ルース・ニコルズ

速度、高度、距離の世界記録を同時に保持した唯一の女性飛行家。
image image
1901年-1960年
1931年2月14日午後4時、ルース・ロウランド・ニコルズが愛機「フライング・ファーネス」のコックピットに乗り込んだ時、彼女は重い飛行服、裏張り付きのブーツ、そしてヘルメットの代わりに紫色のスカーフを身に着けていました。離陸後、騒々しい音をたてるディーゼル機を高度の新記録となる1万9,928フィート(6,074m)まで上昇させましたが、この時シリンダーの内2つが壊れました。マイナス15度の気温下で、ニコルズは冷静を保ちタンクから酸素を吸入しなければなりませんでした。最終的に彼女のロッキード・ヴェガはニューヨーク近郊のフロイド・ベネット空港に無事着陸しました。この偉業の達成中に彼女が頼りにしたのがロンジンのウォッチでした。1931年以降、彼女は主要な飛行には必ずロンジンのウォッチを使用するようになります。

当時ルース・ニコルズは最も有名な「フライガール」の1人でした。その勇気と大胆さにより彼女は国民的アイドルとなったのです。キャリアのスタートは1924年。この年に米国で女性として初めて水上飛行機パイロットのライセンスを取得しました。この頃、空を飛びたい人はたくさんいましたが、実際にそれができるのは恵まれたわずかな人々でした。1928年当時米国に住む2,900万人の女性のうち、飛行士のライセンスを持つ女性の数は十指に満たないほどでした。飛行機の操縦士は、からかいや軽視の対象となることも多かったのです。
ルース・ニコルズは、飛行船、グライダー、オートジャイロ、陸上飛行機、水上飛行機、水陸両用機、単葉機、複葉機、双発機、四発機、そして超音速ジェット機とそれまでに作られたあらゆるタイプの航空機に搭乗しました。
1928年、ニコルズは、彼女の飛行インストラクターとともに世界初のニューヨークからマイアミまでの無着陸飛行を行いました。1930年12月には全米横断飛行を13時間21分で成し遂げ、チャールズ・リンドバーグの記録を打破。翌年、高度2万8,743フィート(8,761m)、速度210.7 マイル(339 km)/時、距離1,977マイル(3,182 km)の世界記録を同時に持つ最初の女性となります。1932年末には民間旅客航空会社の初の女性パイロットとなり、ニューヨーク ‐ ニューイングランド間の定期航路を飛行しました。1939年、このエネルギッシュな女性は緊急救援を行う民間航空輸送サービス、「Relief Wings(リリーフ・ウィングス)」を設立し、第二次世界大戦中にはCivil Air Patrol(民間航空パトロール隊)を支援しました。

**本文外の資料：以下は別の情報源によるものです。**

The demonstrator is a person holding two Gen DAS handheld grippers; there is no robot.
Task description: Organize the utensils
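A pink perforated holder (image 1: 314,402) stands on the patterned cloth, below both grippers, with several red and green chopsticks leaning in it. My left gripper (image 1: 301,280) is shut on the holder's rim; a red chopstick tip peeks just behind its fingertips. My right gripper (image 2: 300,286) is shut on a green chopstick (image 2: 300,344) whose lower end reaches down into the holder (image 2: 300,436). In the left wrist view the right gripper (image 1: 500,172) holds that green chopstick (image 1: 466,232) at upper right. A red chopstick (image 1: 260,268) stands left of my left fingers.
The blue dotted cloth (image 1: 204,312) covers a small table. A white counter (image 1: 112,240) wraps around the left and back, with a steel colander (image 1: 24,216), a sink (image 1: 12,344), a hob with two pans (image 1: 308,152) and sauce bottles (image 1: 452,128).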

ルース・ニコルズは、他にも人道的な活動に携わりました。UNICEF支援活動を企画し、1949年には世界一周飛行を行っています。1958年、ニコルズはデルタダガー機の副操縦士として、速度1,000マイル(1,600 km)/時および高度5万1,000フィート(15,545 m)に到達。57歳で女性による速度と高度の最高記録を更新しました。